Density Functional Theory (DFT) Modeling of Oxo anion Adsorption of Different Metal Oxide Edge Structures

Achievement date: 

Preliminary research on the sorption of selenium (Se) on nano-hematite indicates that nano-adsorption performance is related to the presence of certain high-energy crystal facets, and the coordination of terminal surface groups in particular. Researchers at Rice University’s Nanotechnology Enabled Water Treatment (NEWT) Center – a National Science Foundation Engineering Research Center (NSF ERC) – successfully constructed mold surfaces for density functional theory (DFT) molding of Se oxo anion adsorption onto metal oxides to explore how adsorbents can be designed to selectively remove these contaminants in water systems. A key insight emerging from the work is that the water solvation of both the surface and the oxo anion are critical in understanding adsorption behaviors. This is due both to exothermic displacement that occurs as water and oxide surfaces bind strongly together and to the hydrogen bonding networks that form between the oxo anion and the surface waters which mitigate behavior.


The effective removal of inorganic contaminants from drinking water at Superfund sites is critical to protecting human health. However, this process is challenged by the presence of naturally occurring, health-benign ions that compete for surface adsorption sites in treatment processes, such as adsorbents intended to remove the target metal pollutants. Competitor oxo anions frequently occur at comparable or higher concentrations than water contaminants, exhibit analogous chemical structures, and demonstrate similar or superior affinities for sorption sites. The recent studies at the NEWT Center exploit chemical behavioral differences such as polarity, charge distribution, size, and hydrophobicity between target oxo anion inorganic pollutants and naturally occurring competing ions to generate highly selective and tunable nano surfaces for water processing.
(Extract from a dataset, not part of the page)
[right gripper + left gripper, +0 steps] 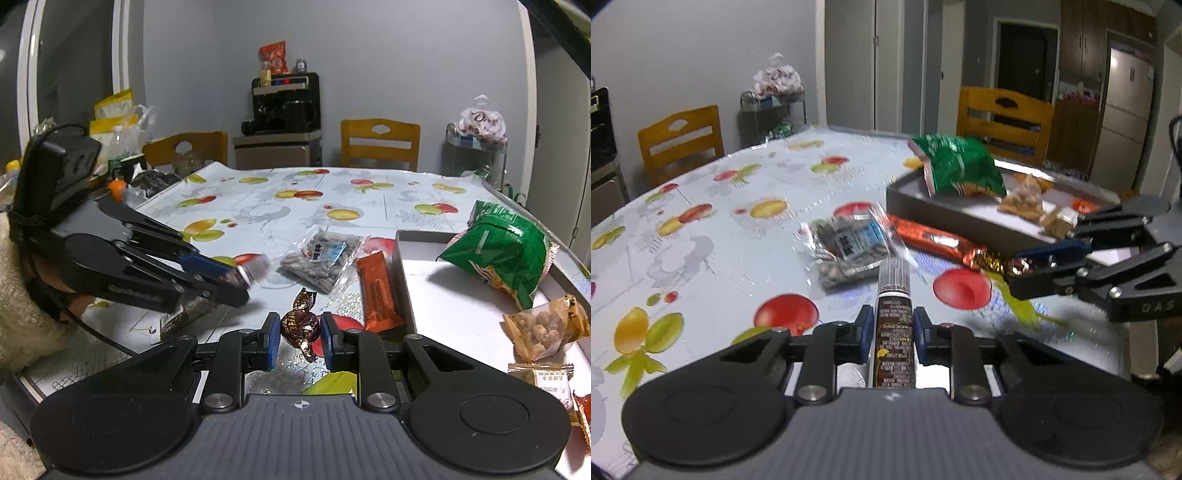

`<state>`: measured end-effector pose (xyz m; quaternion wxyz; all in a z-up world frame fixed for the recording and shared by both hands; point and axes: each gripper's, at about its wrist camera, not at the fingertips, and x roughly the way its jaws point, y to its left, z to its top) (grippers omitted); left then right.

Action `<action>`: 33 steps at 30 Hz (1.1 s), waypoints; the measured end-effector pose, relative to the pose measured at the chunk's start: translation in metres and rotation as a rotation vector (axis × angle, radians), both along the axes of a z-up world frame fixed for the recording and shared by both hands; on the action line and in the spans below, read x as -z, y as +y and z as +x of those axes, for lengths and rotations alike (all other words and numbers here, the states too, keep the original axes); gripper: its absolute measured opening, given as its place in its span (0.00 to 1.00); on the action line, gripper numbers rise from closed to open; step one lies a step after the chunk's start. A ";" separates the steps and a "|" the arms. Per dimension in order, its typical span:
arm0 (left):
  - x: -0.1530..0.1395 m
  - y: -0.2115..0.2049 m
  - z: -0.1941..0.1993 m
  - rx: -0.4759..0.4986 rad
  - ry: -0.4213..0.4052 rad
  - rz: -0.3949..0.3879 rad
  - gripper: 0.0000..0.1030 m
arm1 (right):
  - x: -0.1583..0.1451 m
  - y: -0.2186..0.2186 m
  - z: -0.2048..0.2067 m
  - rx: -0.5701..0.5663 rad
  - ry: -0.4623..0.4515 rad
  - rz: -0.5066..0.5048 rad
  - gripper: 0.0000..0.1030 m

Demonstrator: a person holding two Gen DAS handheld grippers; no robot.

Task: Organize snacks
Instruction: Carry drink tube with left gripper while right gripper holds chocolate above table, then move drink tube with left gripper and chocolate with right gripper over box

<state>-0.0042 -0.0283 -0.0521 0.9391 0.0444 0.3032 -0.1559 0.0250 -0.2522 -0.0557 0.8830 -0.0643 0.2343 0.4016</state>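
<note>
While both grippers are loaded, the left gripper [889,330] is clamped on a slim brown snack stick [894,325], its pads at mid-length and the silver crimped end poking forward over the table [701,229] near its front edge. That stick looks light and fairly stiff along its length, though the foil is probably slick, so the mid-body hold seems sound.

Just ahead lies a clear bag of seeds [320,259], soft and shifting inside; I would judge it best taken by a sealed edge or across its flat body. Beside it, against the near wall of the grey tray [400,258], lies an orange wrapped bar [377,291], flat and stiff, easiest pinched across its width.

Further right, the right gripper [298,334] pinches a brown foil candy [300,325] by its round middle, lifted over the table close to the tray's near corner. It is tiny and light, with twisted ends that would crumple.

Inside the tray, a puffy green chip bag [498,254] leans over the far wall, with a nut packet [543,328] and small wrapped sweets [546,380] at the right side. The tray wall and the bar stand between the candy and the tray floor.
</note>
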 end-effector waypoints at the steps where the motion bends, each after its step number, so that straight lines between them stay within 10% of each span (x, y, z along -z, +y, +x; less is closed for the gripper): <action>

Emerging bottom-up design strategies are being applied to develop macro-scale sorbents with improved efficiency and effectiveness over current commercial top-down designed sorbents. And recent advances in nanoscience allow for unprecedented bottom-up capabilities to thermodynamically model, characterize, and controllably synthesize adsorbents.

NEWT researchers sought to develop a fundamental understanding of how different oxo anions competitively sorb to different crystal facets based upon sorption experiments, synchrotron analysis, and parameterization of surface complexation electrostatic and DFT models. Results are being used to computationally model and predict the adsorption behaviors of oxo anions onto metal oxides such as ferric oxide (Fe2O3) and aluminum oxide (Al2O3). With this information available, researchers can better design next-generation nano-structured, highly selective materials for informing sensor development, advancing catalyst design, or directly removing contaminants from aqueous systems.

NEWT’s studies focused on a test case system involving arsenite and arsenate sorption on a crystal facet; empirical adsorption experiments and DFT modeling efforts were completed. The surface complexation model and pore diffusion models were developed and linked simultaneously. The team demonstrated varying sorption capacities and affinities for arsenite and arsenate on differing hematite facets. The study spanned comparison of adsorption preferential sites; inclusion of protonation extent; and an initial delineation of interactions effects. Based on this test case, the team successfully coded a MATLAB for a surface complexation model (SCM) for arsenate adsorption that incorporates coulombic interactions (i.e., ionic strength), NP surface area and site density—the intrinsic surface complexation constants that account for strong or weak binding sites (i.e., different crystal facet binding sites). The SCM can predict arsenic adsorption across a range of pH, initial concentration, and ionic strength conditions. It can also be expanded over time to include competing ions.